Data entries
=== Section Start ===
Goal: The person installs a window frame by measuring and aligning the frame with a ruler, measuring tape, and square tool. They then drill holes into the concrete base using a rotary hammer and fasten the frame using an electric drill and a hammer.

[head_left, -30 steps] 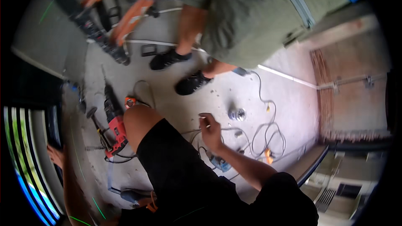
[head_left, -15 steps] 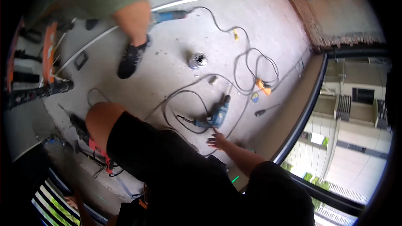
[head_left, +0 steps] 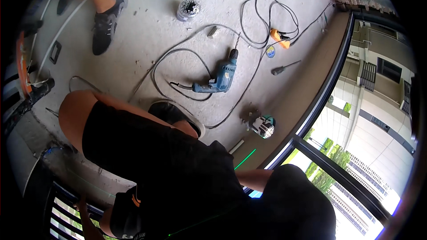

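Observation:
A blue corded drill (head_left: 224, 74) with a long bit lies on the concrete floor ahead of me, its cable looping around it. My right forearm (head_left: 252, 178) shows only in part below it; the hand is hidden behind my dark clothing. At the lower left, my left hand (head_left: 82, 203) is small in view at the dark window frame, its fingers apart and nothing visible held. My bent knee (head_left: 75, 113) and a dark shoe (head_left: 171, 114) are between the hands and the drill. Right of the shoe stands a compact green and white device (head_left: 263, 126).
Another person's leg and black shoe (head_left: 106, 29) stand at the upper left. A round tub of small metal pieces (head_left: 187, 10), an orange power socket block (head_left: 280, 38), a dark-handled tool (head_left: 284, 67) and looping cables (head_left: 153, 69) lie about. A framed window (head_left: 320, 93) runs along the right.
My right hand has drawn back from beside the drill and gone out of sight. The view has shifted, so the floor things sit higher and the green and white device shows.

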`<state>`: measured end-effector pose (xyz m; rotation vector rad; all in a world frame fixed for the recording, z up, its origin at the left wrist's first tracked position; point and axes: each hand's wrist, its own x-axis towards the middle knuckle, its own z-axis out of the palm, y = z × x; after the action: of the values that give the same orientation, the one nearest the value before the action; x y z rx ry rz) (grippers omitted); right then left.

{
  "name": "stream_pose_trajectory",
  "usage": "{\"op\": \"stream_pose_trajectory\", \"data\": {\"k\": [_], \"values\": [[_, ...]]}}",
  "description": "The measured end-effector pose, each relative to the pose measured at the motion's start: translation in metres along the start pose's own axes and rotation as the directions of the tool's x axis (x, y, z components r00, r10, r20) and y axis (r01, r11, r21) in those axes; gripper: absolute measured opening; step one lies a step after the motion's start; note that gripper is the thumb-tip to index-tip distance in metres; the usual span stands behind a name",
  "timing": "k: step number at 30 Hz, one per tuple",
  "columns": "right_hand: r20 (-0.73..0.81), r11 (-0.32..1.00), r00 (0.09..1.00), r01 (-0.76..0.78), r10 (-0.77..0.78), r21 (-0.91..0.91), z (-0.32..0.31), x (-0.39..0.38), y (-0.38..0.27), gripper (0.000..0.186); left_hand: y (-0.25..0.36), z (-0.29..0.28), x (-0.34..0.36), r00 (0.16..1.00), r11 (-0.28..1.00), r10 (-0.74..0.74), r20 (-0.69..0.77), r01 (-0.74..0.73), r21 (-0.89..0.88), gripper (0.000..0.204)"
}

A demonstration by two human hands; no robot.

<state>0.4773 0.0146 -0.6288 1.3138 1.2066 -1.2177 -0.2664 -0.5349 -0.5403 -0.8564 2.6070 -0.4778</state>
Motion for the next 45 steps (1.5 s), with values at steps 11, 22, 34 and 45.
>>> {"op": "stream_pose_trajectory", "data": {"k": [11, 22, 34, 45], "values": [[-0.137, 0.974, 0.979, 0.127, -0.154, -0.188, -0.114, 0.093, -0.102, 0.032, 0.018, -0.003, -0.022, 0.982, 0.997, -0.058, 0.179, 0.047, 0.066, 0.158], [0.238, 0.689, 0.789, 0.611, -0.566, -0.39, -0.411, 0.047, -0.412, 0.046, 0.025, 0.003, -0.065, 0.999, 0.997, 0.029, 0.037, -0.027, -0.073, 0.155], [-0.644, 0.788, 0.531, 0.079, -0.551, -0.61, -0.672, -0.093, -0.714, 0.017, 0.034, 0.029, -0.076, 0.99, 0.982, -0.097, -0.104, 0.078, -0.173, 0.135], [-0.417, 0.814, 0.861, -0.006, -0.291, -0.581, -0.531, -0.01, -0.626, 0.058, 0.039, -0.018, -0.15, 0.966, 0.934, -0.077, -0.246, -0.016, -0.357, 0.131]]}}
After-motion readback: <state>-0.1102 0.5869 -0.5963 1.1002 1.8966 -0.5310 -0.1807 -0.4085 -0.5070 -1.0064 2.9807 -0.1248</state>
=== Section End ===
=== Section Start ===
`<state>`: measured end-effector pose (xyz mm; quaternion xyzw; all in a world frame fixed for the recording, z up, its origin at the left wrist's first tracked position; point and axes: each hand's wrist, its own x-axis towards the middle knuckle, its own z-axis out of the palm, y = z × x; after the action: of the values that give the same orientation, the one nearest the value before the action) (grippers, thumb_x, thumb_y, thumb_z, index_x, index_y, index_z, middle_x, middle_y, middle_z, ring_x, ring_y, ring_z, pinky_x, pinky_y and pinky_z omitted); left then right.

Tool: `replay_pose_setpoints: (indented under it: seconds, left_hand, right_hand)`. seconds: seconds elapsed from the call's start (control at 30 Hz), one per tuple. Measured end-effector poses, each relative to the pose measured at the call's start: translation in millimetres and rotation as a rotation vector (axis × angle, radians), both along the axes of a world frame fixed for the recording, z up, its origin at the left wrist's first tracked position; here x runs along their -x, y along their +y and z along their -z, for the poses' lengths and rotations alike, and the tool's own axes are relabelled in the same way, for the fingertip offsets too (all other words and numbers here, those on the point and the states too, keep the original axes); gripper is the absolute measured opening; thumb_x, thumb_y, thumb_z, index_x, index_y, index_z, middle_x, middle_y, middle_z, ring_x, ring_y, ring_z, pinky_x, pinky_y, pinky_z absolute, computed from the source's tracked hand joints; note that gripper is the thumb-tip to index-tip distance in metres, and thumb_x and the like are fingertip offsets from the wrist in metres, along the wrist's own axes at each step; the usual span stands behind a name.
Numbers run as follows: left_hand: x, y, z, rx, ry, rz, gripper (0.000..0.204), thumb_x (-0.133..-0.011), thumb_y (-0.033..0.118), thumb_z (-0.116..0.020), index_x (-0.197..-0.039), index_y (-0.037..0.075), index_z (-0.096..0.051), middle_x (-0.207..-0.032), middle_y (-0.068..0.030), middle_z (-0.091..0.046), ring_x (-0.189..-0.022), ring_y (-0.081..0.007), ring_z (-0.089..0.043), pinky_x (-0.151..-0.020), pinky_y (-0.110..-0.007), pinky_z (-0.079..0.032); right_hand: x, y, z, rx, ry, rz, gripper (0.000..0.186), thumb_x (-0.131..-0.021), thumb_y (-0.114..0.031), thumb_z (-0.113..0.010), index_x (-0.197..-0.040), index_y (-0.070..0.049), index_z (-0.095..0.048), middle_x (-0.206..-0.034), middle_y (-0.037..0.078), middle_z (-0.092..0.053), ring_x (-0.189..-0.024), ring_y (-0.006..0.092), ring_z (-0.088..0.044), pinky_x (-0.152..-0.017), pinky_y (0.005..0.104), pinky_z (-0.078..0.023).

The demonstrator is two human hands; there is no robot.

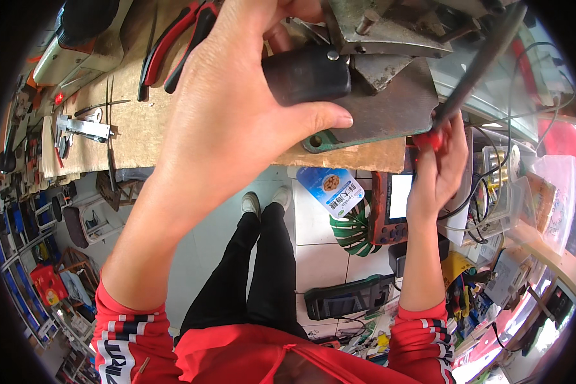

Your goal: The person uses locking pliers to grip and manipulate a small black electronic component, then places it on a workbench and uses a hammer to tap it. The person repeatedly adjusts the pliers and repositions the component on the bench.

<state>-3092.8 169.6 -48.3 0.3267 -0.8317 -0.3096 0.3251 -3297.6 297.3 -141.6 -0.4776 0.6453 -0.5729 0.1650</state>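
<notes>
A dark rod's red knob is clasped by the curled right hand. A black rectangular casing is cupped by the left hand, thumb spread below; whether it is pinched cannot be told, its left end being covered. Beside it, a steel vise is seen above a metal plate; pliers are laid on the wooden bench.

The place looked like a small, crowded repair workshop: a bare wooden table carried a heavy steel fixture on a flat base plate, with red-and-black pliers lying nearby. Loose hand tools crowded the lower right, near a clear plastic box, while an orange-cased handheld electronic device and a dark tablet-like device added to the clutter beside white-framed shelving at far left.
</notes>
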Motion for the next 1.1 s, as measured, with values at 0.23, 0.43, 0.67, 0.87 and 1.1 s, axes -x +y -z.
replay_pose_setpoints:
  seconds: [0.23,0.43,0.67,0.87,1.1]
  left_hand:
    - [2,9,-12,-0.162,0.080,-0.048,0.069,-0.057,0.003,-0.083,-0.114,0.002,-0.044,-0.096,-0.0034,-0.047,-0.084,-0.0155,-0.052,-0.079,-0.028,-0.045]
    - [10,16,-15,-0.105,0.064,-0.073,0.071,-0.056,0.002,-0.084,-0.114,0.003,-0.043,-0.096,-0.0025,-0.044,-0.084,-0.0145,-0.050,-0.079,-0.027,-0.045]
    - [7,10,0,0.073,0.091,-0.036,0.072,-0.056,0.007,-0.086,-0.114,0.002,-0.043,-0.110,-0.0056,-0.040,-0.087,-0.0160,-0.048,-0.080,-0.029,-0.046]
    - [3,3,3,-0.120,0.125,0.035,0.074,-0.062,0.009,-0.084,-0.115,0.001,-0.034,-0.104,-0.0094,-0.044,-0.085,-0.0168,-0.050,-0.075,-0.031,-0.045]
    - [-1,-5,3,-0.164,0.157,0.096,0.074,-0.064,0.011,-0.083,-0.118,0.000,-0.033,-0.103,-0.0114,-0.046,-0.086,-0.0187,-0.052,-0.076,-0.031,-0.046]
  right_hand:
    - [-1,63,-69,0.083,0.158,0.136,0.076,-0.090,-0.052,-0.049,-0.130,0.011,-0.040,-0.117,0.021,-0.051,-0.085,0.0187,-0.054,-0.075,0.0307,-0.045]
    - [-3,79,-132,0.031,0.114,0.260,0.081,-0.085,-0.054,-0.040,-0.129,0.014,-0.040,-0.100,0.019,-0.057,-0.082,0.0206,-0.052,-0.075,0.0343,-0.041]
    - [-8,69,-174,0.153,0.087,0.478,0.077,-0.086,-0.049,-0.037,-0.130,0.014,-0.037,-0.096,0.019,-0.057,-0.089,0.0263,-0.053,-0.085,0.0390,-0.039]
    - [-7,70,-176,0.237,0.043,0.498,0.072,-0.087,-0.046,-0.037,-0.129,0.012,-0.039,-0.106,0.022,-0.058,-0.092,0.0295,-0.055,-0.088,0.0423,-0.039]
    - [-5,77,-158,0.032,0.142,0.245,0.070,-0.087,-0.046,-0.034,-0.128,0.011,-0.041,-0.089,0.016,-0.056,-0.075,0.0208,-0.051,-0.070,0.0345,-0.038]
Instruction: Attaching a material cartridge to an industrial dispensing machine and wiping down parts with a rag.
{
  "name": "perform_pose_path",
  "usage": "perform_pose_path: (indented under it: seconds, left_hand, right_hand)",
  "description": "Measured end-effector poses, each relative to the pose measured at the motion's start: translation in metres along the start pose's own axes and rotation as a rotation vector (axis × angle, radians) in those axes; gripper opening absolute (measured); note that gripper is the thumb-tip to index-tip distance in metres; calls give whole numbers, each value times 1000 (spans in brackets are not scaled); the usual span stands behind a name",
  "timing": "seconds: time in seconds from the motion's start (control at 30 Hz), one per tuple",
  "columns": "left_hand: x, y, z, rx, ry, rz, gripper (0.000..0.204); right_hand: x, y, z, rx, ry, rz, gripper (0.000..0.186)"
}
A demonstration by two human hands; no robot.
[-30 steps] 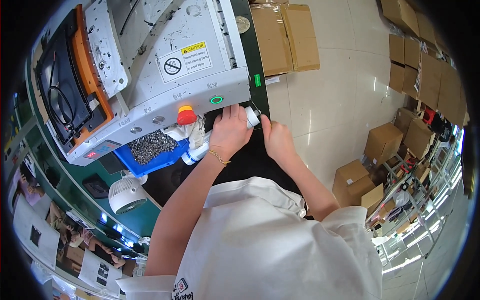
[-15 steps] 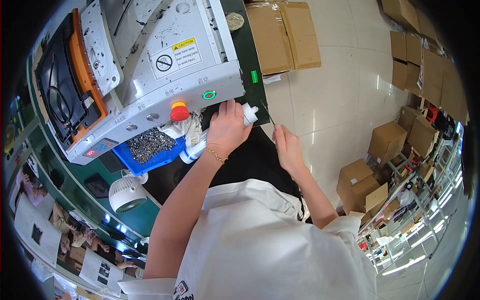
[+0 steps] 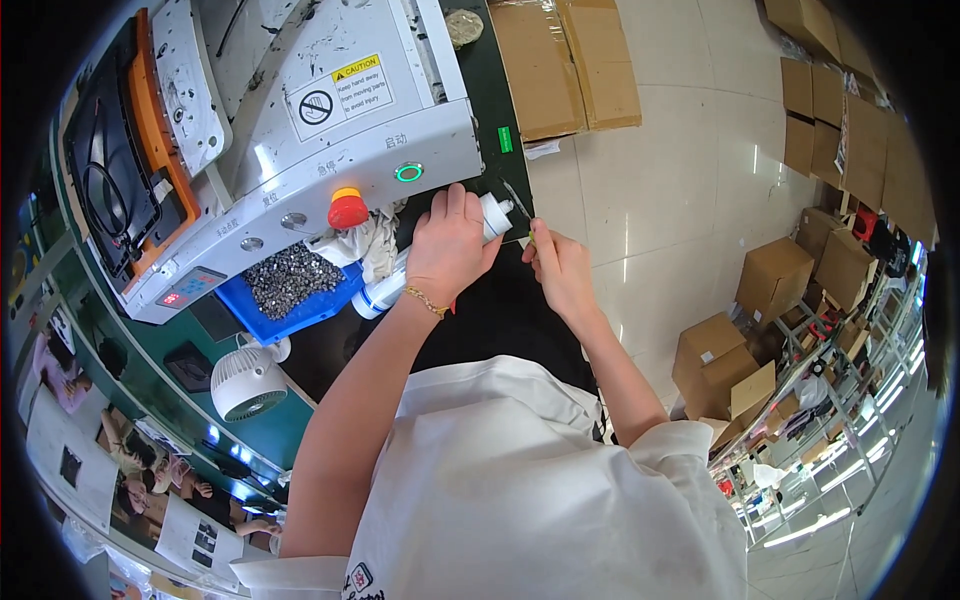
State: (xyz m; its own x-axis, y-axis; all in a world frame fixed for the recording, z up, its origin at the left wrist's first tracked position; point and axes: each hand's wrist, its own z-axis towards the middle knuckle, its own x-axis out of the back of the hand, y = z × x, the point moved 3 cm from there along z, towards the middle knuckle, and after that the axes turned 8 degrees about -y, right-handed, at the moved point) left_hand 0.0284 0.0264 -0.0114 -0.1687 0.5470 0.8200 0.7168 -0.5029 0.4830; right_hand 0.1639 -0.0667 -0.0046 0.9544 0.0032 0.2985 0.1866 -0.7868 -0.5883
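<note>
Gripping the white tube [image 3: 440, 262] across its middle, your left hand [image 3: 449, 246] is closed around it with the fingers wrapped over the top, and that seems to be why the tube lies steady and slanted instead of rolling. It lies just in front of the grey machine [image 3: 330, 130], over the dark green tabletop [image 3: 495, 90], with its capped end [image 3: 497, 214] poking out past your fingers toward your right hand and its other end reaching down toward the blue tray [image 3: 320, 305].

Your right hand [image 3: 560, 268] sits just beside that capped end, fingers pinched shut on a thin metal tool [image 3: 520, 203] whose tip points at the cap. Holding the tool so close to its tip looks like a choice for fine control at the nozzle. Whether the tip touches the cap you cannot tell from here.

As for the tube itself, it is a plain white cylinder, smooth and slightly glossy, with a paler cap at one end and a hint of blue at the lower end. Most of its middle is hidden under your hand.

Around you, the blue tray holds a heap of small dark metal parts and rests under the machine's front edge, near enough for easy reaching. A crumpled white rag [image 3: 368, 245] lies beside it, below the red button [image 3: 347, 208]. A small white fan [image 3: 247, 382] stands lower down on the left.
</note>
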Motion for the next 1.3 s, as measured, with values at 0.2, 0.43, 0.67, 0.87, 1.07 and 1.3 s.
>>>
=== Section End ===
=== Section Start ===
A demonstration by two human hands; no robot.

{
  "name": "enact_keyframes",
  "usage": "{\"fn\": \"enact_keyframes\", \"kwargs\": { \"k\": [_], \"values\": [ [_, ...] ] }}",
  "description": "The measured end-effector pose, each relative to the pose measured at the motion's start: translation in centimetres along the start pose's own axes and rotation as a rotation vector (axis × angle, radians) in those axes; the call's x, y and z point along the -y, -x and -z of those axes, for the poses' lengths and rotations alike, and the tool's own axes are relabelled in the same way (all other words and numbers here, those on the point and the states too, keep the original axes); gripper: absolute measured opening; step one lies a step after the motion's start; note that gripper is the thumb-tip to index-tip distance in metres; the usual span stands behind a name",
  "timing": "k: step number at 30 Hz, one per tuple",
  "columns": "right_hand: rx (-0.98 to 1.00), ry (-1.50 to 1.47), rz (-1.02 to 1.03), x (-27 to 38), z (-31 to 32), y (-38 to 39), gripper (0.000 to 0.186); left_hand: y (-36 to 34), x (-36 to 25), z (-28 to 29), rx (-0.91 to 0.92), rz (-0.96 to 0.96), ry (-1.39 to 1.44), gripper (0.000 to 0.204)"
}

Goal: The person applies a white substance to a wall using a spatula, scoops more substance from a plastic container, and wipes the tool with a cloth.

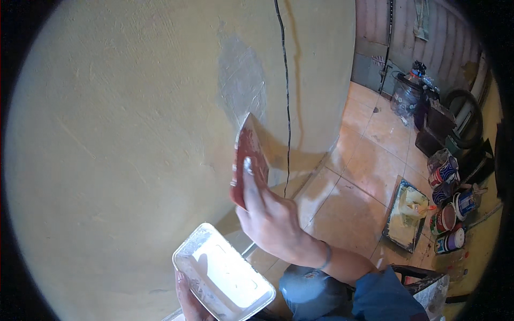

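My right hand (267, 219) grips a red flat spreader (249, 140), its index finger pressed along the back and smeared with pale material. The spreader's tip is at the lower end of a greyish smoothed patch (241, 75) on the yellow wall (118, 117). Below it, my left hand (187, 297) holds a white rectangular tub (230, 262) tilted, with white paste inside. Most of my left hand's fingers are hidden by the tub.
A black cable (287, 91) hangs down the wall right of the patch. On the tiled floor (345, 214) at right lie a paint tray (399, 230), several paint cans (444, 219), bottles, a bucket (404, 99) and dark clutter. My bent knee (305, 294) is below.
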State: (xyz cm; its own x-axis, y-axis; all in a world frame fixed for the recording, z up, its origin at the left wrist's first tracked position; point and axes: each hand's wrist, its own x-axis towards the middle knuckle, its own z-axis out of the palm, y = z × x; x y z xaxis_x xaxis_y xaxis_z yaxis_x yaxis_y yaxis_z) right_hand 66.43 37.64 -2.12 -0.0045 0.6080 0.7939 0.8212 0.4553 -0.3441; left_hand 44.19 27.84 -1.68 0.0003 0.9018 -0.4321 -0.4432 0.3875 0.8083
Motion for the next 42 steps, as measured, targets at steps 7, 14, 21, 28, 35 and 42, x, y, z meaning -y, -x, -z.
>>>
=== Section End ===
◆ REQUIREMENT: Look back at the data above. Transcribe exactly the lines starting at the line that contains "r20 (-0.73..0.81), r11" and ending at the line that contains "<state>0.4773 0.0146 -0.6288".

◆ COMPLETED TASK:
  "columns": "right_hand: r20 (-0.73..0.81), r11 (-0.32..1.00), r00 (0.09..1.00), r01 (-0.76..0.78), r10 (-0.77..0.78), r21 (-0.91..0.91), z (-0.32..0.31), x (-0.39..0.38), y (-0.38..0.27), gripper (0.000..0.186); left_hand: y (-0.25..0.36), z (-0.29..0.28), x (-0.34..0.36), r00 (0.16..1.00), r11 (-0.28..1.00), r10 (-0.74..0.74), r20 (-0.69..0.77), r01 (-0.74..0.73), r21 (-0.89..0.88), gripper (0.000..0.204)"
}

A demonstration by two human hands; no robot.

<state>0.4773 0.0146 -0.6288 1.3138 1.2066 -1.2177 -0.2664 -0.5349 -0.5403 -0.8564 2.6070 -0.4778</state>

Above is the complete output.